----- EXTRACTED DATA

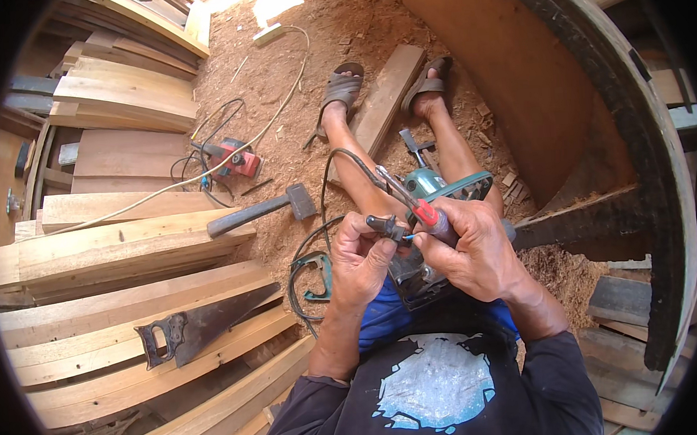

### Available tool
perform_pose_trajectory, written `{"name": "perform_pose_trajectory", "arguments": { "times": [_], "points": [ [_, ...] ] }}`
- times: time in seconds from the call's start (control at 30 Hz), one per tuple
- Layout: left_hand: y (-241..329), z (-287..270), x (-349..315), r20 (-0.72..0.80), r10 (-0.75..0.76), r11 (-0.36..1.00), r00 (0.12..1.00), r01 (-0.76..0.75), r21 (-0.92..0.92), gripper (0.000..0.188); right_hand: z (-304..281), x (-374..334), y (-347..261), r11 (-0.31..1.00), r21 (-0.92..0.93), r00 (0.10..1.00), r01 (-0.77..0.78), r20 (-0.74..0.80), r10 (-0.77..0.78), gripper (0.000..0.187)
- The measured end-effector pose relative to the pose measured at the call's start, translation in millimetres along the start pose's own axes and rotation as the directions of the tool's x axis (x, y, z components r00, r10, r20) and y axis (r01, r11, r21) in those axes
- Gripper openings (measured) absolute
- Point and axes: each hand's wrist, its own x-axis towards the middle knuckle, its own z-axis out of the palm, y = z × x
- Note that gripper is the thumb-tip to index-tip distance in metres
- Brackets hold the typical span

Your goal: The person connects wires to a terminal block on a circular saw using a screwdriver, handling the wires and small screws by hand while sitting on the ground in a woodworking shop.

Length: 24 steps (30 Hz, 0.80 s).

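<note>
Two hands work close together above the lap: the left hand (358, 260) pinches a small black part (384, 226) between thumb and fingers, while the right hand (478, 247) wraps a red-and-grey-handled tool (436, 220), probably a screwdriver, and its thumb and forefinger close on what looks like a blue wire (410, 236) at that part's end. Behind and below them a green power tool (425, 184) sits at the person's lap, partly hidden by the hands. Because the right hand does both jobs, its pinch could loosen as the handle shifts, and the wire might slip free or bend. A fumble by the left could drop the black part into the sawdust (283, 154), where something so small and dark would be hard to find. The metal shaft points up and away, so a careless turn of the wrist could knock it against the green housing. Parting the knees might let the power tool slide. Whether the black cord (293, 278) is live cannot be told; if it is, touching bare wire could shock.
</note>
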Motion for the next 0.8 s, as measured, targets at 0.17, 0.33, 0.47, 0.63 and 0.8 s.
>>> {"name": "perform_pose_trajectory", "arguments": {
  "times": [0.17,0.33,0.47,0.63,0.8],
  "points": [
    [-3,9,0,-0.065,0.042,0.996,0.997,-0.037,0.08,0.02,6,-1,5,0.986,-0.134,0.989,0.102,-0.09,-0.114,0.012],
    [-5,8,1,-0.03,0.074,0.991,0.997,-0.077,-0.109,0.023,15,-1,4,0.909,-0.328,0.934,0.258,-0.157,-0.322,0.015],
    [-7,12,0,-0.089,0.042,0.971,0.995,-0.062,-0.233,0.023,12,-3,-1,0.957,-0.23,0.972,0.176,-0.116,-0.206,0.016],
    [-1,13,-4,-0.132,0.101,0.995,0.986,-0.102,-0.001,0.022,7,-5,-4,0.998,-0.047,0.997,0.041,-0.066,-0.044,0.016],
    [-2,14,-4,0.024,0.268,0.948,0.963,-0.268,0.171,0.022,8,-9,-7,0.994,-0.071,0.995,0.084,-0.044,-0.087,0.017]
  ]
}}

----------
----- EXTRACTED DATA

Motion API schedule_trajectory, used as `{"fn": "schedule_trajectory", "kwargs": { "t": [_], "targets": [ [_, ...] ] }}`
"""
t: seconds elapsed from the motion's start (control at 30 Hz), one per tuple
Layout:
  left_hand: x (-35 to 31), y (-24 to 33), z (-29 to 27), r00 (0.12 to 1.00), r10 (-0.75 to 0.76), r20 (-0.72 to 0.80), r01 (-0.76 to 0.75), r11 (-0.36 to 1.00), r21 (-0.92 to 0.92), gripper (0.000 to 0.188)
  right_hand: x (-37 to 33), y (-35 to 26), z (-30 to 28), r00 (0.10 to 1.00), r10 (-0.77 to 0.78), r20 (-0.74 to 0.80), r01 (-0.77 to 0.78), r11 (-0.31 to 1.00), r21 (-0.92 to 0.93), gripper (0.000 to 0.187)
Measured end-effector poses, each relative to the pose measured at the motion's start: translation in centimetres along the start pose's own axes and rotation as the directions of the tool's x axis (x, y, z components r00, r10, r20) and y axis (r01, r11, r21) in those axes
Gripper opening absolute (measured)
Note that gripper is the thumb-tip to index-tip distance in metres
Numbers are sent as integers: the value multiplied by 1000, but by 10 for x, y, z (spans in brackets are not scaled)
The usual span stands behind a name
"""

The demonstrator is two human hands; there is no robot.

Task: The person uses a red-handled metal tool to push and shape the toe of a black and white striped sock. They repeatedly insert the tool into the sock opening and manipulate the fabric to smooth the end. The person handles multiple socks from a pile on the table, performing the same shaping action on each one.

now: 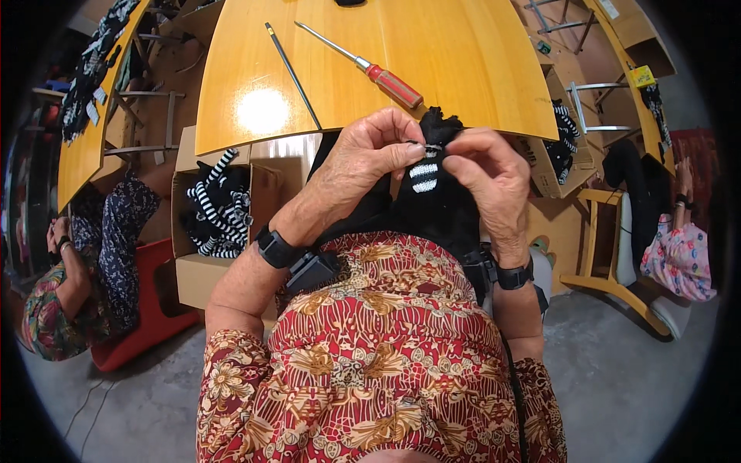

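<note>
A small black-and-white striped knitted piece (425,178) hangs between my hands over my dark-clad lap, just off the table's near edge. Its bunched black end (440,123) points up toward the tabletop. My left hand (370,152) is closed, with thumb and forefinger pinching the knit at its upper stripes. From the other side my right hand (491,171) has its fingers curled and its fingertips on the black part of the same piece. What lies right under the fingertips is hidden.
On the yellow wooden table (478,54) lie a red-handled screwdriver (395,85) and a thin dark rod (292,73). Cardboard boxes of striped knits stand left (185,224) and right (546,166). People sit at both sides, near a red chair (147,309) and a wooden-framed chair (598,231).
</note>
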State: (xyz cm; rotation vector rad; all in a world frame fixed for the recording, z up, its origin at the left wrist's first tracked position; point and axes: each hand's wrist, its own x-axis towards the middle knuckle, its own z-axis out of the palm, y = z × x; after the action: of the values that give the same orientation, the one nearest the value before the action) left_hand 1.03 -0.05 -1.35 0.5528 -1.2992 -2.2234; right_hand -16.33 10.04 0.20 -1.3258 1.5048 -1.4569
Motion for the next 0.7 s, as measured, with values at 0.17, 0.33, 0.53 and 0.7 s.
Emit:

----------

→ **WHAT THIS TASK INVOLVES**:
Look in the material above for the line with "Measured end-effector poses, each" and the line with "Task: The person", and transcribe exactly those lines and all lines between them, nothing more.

→ **RESPONSE TO THIS TASK**:
Measured end-effector poses, each relative to the pose measured at the motion's start: translation in centimetres along the start pose's own axes and rotation as the directions of the tool's x axis (x, y, z components r00, r10, r20) and y axis (r01, r11, r21) in those axes
Gripper opening absolute (measured)
Note that gripper is the thumb-tip to index-tip distance in metres
Numbers are sent as integers: the value multiplied by 1000, but by 10 for x, y, z (spans in brackets are not scaled)
The usual span stands behind a name
"""

The demonstrator is two human hands; there is no robot.

Task: The person uses a red-handled metal tool to push and shape the toe of a black and white striped sock. They repeatedly insert the tool into the sock opening and manipulate the fabric to smooth the end. The person handles multiple socks from a pile on the table, performing the same shaping action on each one.

This exercise has nothing more to it.